The new ordinance would freeze the number of permits issued in those areas and provide more enforceability, county staff said.

“We’ve laid out a process where two significant violations will require a public hearing for potential revocation and also will be grounds for denial of a renewal of an application,” Jocelyn Drake, a principal planner for the county told supervisors.

Friend said that under the current rules, county officials are hamstrung when it comes to trying to revoke permits of “problematic actors.” He called the changes “by far the strongest additional regulations that have been proposed since the creation of the ordinance nine years ago.”

“It creates a very strong set of guidelines for revocation and expectation of behavior of those that own these properties,” he said, adding that a switch to a firm cap on rentals rather than the current percentage would prevent that number from growing by at least 100 between the Aptos and Live Oak areas.

In the Live Oak area, for instance, instead of allowing up to 15% of all parcels that have residential uses to be short-term rentals, it would only allow the current 262 vacation rental permits. Additionally, no more than 18 hosted rental permits — where a property owner rents one or two bedrooms in a home for fewer than 30 days while staying on site — can be issued in the area.

Although supervisors had intended to set the cap even lower for the Live Oak area, coastal commissioners asked for the limit there to be in line with the number of permits currently issued, and supervisors agreed to do so Tuesday.

“This is like many of the issues we work on,” Third District Supervisor Ryan Coonerty said. “It’s a balance of competing interests. And then it’s also a balance of competing regulatory bodies. There’s us and the Coastal Commission, who have different mandates and different roles and responsibilities, and, you know, somewhere in there tends to be the compromise.”

For the Aptos zone, instead of allowing up to 15%, the number of vacation rentals would be capped at 241. There, no more than 45 hosted rental permits would be issued, for a total of 286 short-term rental permits.

A map shows the three designated beachside neighborhoods where most of Santa Cruz County's short-term rentals are located.
(Santa Cruz County)

In the Davenport zone, instead of a 10% cap, no more than three vacation rental permits would be issued, and the maximum number for hosted rentals would be four.

Pending final Coastal Commission approval, the updated ordinance is expected to go into effect in late February at which time a countywide moratorium on vacation rental permits will be lifted. The moratorium was issued last summer to pause new permits while the county drafts its updated ordinance.

Live Oak resident Joe Hall thanked supervisors for approving the original vacation rental ordinance nine years ago, saying it has made a “big change in our neighborhood.” He asked supervisors to consider bringing the cap for vacation rentals down even further in the future and instead up the number of hosted vacation rentals allowed for each property.

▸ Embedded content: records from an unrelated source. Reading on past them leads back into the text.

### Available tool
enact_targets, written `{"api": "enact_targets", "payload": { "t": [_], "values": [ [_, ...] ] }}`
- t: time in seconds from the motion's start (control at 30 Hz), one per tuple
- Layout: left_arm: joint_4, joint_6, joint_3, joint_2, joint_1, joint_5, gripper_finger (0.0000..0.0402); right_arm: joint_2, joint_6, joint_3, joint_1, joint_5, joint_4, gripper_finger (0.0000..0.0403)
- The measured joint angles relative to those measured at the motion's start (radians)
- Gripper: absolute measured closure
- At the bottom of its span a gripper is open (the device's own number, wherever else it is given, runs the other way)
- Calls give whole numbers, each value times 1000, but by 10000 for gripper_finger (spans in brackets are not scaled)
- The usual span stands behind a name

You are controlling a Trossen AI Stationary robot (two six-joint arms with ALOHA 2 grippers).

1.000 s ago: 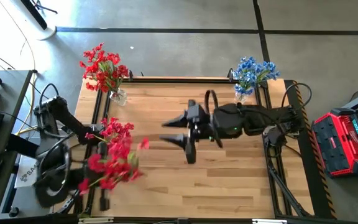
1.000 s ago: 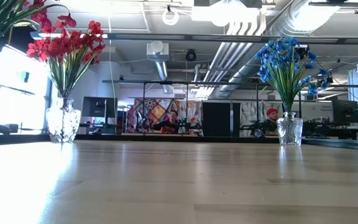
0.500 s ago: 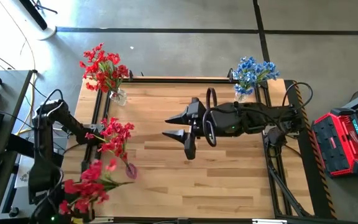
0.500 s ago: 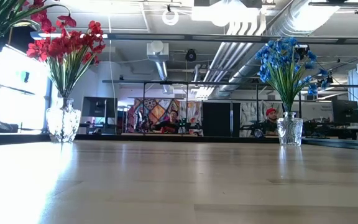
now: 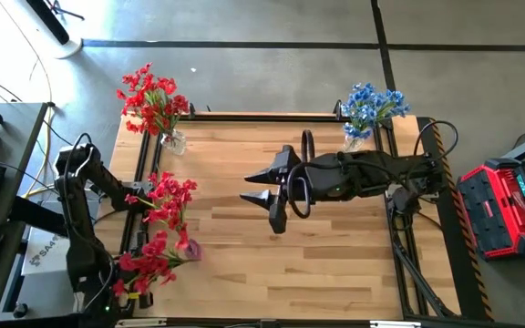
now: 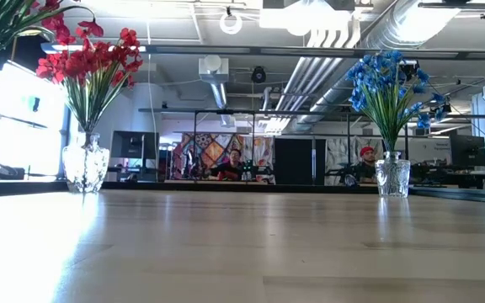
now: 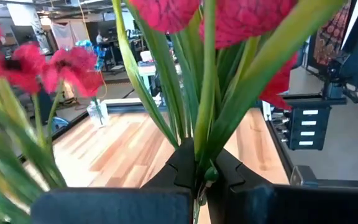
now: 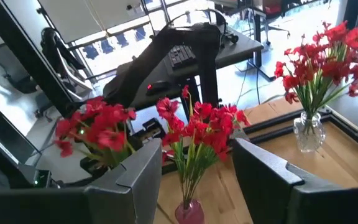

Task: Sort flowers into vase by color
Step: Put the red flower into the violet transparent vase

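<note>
- The left gripper (image 7: 199,180) is seen at the table's near left corner with its jaws closed tight on the green stems of a red spray (image 5: 149,264), the blooms fanning out just beyond the fingers.
- A second red bunch (image 5: 169,202) is stood in a small pink vase (image 5: 190,250) at the table's left edge, just beside the held spray.
- A clear vase of red flowers (image 5: 151,100) is placed at the far left corner.
- The right gripper (image 5: 264,199) is held over the middle of the wooden table (image 5: 335,264), jaws parted wide with nothing between them.
- Blue flowers (image 5: 370,104) are stood in a clear vase at the far right corner, well apart from both grippers.
</note>
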Motion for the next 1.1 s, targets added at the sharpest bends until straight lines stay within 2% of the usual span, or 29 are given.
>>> {"api": "enact_targets", "payload": {
  "t": [0.1, 0.27, 0.7, 0.8, 0.97, 1.1],
  "values": [
    [-11, -10, -8, -14, 0, 24, 401, 0, 7, 0, 0, 0, -18, 219],
    [-86, -10, -8, -90, 0, 131, 401, 1, 8, 0, 0, 0, -26, 219],
    [-151, 153, -9, -249, 0, 166, 401, 1, 23, 0, -7, 1, -42, 219],
    [-153, 108, -41, -259, 0, 178, 401, 1, 23, 0, -7, 2, -46, 219],
    [-117, -67, -146, -256, 0, 188, 401, 1, 23, 0, -7, 2, -48, 219],
    [-118, -158, -183, -256, 0, 188, 395, 1, 23, 0, -7, 2, -49, 219]
  ]
}}
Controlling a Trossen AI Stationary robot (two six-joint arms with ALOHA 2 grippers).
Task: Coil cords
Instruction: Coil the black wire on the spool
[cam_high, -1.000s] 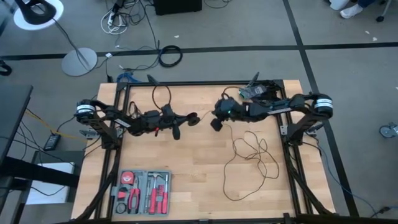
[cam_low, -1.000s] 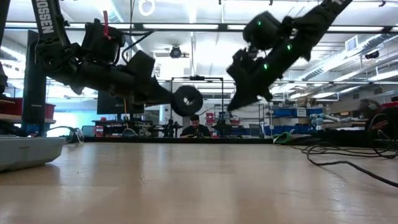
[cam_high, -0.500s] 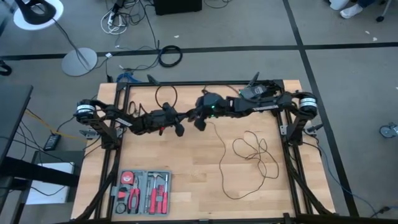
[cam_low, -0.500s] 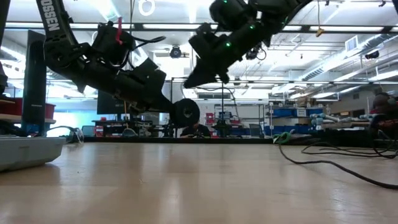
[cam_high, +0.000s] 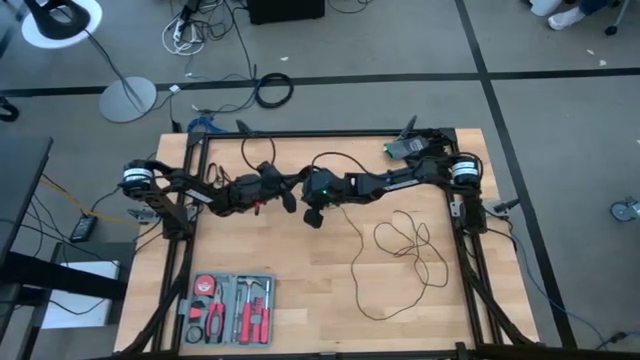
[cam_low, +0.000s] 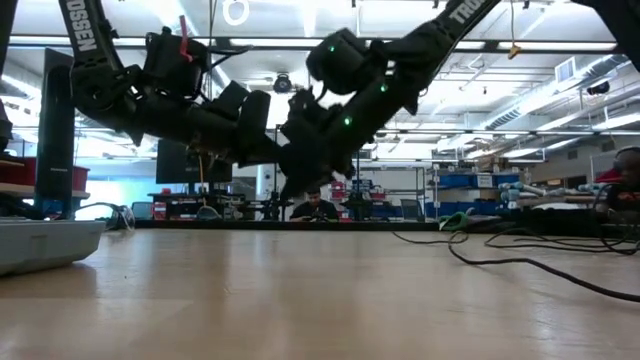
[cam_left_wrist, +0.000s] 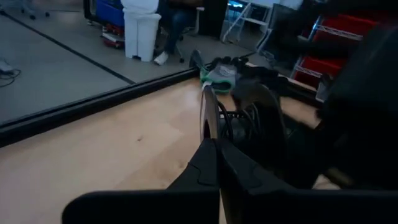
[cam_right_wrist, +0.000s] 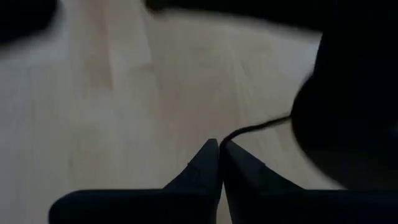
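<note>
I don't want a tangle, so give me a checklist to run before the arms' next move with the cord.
1. Left gripper shut on the puck: ok.
2. Right gripper pinching the cord: ok, fingers together on it.
3. Room between the two grippers: not ok, nearly touching.
4. Cord coiled: not ok, loose loops lie on the table.
5. Tool case clear of the cord: ok.

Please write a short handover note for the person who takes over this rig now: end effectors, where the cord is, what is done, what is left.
Left end effector: shut on the puck, above the table's middle.
Right end effector: fingertips together, wire running from them, close beside the left one.
Cord: loose loops on the table's right half, one strand rising to the arms.
Done: cord's end lifted.
Left: coil all the loose loops.
</note>
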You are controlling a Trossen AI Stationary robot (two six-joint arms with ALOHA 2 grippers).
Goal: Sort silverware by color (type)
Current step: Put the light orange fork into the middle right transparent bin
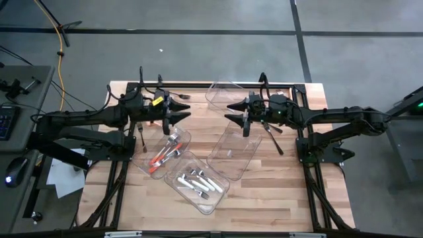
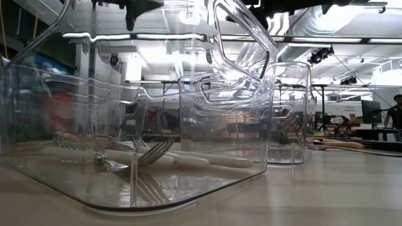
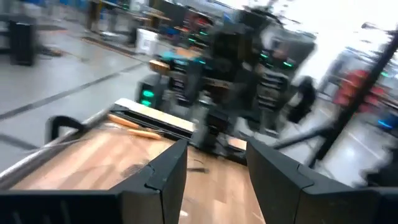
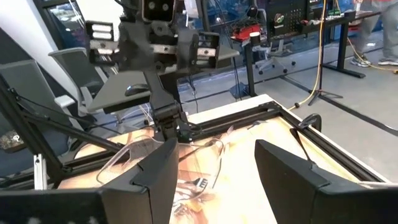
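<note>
Silverware mostly binned. White-handled forks and spoons [image 1: 196,181] lie in the nearest clear rectangular plastic bin [image 1: 218,192]; orange-handled pieces [image 1: 164,156] lie in a second clear bin [image 1: 187,137] just beside it. A third, larger clear bin [image 1: 248,157] looks empty, and another clear container [image 1: 218,91] sits at the table's far edge. Loose dark utensils remain on the wooden table [image 1: 277,192]: one [image 1: 272,138] beside the large bin on the right, one [image 1: 141,135] on the left near the orange bin.

Left gripper [image 1: 182,109] hangs above the table's far left part, fingers apart, nothing between them. Right gripper [image 1: 232,112] hangs over the far end of the large bin, fingers also apart and empty. The two face each other across a modest gap.

Risks, as judged:
- Grippers are near one another; both reaching toward the middle could bring a collision.
- Bins are light and crowded together; a descending finger catching a rim could tip or shove one and spill sorted pieces.
- The loose dark utensils lie flat on wood; a thin flat handle may slip from the fingers or be pushed instead of lifted.
- The right-hand piece lies close to the arm's base frame, an awkward reach.
</note>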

“This allows the Coastal Commission access but helps neighborhoods have less party houses,” Hall said.

Victor Gomez, government affairs director, for the Santa Cruz County Association of Realtors, said in an email to Lookout that his group, in general, was not surprised that the Coastal Commission pushed back some on the proposed ordinance amendment.

“We believe that it’s a fair balance between the needs of vacation rental owners, visitors and the neighborhoods that are impacted,” he wrote. “We believe in being a good neighbor, so we support the process of hearings for problematic permit holders, but in general, most have been good permit holders.”